*Instructions for the task*
The required output is every entry below, copied exactly.

Collection entries:
___
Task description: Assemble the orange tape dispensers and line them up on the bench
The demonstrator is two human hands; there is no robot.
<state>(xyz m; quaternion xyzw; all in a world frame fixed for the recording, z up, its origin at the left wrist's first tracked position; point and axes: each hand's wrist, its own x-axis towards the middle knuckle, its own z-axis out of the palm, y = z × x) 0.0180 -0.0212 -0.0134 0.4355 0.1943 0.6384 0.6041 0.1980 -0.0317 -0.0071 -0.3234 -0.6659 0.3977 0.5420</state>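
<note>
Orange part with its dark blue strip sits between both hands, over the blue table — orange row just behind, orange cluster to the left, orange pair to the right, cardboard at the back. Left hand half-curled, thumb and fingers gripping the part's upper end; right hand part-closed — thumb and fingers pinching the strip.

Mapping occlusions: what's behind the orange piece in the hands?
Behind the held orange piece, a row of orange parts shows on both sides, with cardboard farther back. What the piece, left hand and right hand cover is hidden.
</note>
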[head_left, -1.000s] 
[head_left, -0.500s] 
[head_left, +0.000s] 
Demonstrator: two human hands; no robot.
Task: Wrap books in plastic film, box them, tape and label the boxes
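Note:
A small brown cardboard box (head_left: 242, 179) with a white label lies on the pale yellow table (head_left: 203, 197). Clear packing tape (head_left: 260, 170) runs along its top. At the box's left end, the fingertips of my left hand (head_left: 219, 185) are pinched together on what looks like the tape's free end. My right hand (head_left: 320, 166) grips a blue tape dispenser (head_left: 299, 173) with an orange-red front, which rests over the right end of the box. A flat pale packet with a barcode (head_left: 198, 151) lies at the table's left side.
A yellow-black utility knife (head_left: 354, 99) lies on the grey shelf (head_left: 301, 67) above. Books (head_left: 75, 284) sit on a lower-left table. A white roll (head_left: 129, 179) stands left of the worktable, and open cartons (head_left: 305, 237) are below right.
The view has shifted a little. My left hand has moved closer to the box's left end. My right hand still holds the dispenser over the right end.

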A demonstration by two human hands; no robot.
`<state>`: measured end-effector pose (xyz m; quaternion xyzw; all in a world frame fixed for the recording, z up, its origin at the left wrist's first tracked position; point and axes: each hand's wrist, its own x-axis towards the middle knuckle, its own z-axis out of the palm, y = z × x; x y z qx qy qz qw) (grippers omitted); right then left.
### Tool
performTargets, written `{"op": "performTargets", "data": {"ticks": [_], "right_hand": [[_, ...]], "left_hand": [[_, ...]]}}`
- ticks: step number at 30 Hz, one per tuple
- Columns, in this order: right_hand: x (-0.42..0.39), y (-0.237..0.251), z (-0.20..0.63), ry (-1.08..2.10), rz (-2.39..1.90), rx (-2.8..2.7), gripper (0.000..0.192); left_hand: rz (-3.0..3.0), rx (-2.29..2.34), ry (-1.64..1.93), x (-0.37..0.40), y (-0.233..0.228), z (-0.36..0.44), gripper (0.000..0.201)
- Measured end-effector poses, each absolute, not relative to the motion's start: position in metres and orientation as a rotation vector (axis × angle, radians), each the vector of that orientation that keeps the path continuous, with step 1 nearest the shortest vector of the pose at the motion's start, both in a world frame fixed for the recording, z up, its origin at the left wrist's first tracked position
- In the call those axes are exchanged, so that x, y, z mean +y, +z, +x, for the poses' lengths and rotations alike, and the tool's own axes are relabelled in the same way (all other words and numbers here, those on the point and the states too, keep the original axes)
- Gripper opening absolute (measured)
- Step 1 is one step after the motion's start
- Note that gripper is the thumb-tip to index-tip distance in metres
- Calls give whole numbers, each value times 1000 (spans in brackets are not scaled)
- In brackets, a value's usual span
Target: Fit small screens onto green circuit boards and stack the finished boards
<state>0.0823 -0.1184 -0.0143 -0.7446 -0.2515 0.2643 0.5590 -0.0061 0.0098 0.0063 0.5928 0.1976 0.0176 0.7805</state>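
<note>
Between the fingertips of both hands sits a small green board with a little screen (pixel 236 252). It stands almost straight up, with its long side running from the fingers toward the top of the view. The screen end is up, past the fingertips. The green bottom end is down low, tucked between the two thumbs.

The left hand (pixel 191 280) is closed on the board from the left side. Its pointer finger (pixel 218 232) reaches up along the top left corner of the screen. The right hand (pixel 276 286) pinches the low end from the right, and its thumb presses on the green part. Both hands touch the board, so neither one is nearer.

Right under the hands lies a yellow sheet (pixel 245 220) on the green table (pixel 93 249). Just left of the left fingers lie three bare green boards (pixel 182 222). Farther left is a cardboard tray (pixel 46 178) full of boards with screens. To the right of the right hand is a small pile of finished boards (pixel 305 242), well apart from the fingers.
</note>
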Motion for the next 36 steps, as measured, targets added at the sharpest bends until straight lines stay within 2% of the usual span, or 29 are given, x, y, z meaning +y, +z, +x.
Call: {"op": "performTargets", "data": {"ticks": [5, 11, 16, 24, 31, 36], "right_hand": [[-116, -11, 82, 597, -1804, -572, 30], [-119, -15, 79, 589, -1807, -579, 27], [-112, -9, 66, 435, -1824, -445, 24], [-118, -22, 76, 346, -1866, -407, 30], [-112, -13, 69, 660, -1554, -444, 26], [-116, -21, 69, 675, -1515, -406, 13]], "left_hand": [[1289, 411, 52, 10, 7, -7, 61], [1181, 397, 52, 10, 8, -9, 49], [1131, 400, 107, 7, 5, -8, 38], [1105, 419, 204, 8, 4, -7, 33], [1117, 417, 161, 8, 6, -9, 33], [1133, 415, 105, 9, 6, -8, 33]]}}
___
*Solution*
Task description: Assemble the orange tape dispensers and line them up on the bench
The demonstrator is two human hands; there is no robot.
<state>(xyz m; quaternion xyzw; all in a world frame fixed for the recording, z up, its origin at the left wrist's first tracked position; point and axes: each hand's wrist, its own x-axis towards the middle knuckle, its own z-axis out of the palm, y = z × x) 0.0180 -0.0212 -0.0134 0.4355 0.1943 0.6384 0.6041 0.1980 -0.0317 -0.0071 -0.3234 -0.6659 0.3977 0.5420</state>
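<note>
Orange part with its dark blue strip sits between both hands, over the blue table — orange row just behind, orange cluster to the left, orange pair to the right, cardboard at the back. Left hand half-curled, thumb and fingers gripping the part's upper end; right hand part-closed — thumb and fingers pinching the strip.

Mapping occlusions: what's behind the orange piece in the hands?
Behind the held orange piece, a row of orange parts shows on both sides, with cardboard farther back. What the piece, left hand and right hand cover is hidden.
</note>
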[head_left, -1.000s] 
[head_left, -0.500s] 
[head_left, +0.000s] 
Demonstrator: two human hands; no robot.
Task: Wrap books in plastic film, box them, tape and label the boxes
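Note:
A small brown cardboard box (head_left: 242, 179) with a white label lies on the pale yellow table (head_left: 203, 197). Clear packing tape (head_left: 260, 170) runs along its top. At the box's left end, the fingertips of my left hand (head_left: 219, 185) are pinched together on what looks like the tape's free end. My right hand (head_left: 320, 166) grips a blue tape dispenser (head_left: 299, 173) with an orange-red front, which rests over the right end of the box. A flat pale packet with a barcode (head_left: 198, 151) lies at the table's left side.
A yellow-black utility knife (head_left: 354, 99) lies on the grey shelf (head_left: 301, 67) above. Books (head_left: 75, 284) sit on a lower-left table. A white roll (head_left: 129, 179) stands left of the worktable, and open cartons (head_left: 305, 237) are below right.
The view has shifted a little. My left hand has moved closer to the box's left end. My right hand still holds the dispenser over the right end.
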
A demonstration by two human hands; no robot.
`<state>`: measured end-effector pose (xyz m; quaternion xyzw; all in a world frame fixed for the recording, z up, its origin at the left wrist's first tracked position; point and axes: each hand's wrist, its own x-axis towards the middle knuckle, its own z-axis out of the palm, y = z × x; x y z qx qy qz qw) (grippers omitted); right then left.
### Tool
performTargets, written `{"op": "performTargets", "data": {"ticks": [_], "right_hand": [[_, ...]], "left_hand": [[_, ...]]}}`
- ticks: step number at 30 Hz, one per tuple
- Columns, in this order: right_hand: x (-0.42..0.39), y (-0.237..0.251), z (-0.20..0.63), ry (-1.08..2.10), rz (-2.39..1.90), rx (-2.8..2.7), gripper (0.000..0.192); left_hand: rz (-3.0..3.0), rx (-2.29..2.34), ry (-1.64..1.93), x (-0.37..0.40), y (-0.233..0.228), z (-0.36..0.44), gripper (0.000..0.201)
- Measured end-effector poses, each absolute, not relative to the motion's start: position in metres and orientation as a rotation vector (axis × angle, radians), each the vector of that orientation that keeps the path continuous, with step 1 nearest the shortest vector of the pose at the motion's start, both in a world frame fixed for the recording, z up, its origin at the left wrist's first tracked position
- In the call those axes are exchanged, so that x, y, z mean +y, +z, +x, for the poses' lengths and rotations alike, and the tool's own axes are relabelled in the same way (all other words and numbers here, those on the point and the states too, keep the original axes)
- Gripper opening absolute (measured)
- Step 1 is one step after the motion's start
- Note that gripper is the thumb-tip to index-tip distance in metres
- Calls give whole numbers, each value times 1000 (spans in brackets are not scaled)
- In brackets, a value's usual span
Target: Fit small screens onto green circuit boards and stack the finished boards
<state>0.0823 -0.1184 -0.0143 -0.7446 -0.2515 0.2643 0.5590 -0.0061 0.0098 0.0063 0.5928 0.1976 0.0176 0.7805</state>
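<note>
Between the fingertips of both hands sits a small green board with a little screen (pixel 236 252). It stands almost straight up, with its long side running from the fingers toward the top of the view. The screen end is up, past the fingertips. The green bottom end is down low, tucked between the two thumbs.

The left hand (pixel 191 280) is closed on the board from the left side. Its pointer finger (pixel 218 232) reaches up along the top left corner of the screen. The right hand (pixel 276 286) pinches the low end from the right, and its thumb presses on the green part. Both hands touch the board, so neither one is nearer.

Right under the hands lies a yellow sheet (pixel 245 220) on the green table (pixel 93 249). Just left of the left fingers lie three bare green boards (pixel 182 222). Farther left is a cardboard tray (pixel 46 178) full of boards with screens. To the right of the right hand is a small pile of finished boards (pixel 305 242), well apart from the fingers.
</note>
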Motion for the next 36 steps, as measured, targets added at the sharpest bends until straight lines stay within 2% of the usual span, or 29 are given, x, y, z meaning +y, +z, +x.
Call: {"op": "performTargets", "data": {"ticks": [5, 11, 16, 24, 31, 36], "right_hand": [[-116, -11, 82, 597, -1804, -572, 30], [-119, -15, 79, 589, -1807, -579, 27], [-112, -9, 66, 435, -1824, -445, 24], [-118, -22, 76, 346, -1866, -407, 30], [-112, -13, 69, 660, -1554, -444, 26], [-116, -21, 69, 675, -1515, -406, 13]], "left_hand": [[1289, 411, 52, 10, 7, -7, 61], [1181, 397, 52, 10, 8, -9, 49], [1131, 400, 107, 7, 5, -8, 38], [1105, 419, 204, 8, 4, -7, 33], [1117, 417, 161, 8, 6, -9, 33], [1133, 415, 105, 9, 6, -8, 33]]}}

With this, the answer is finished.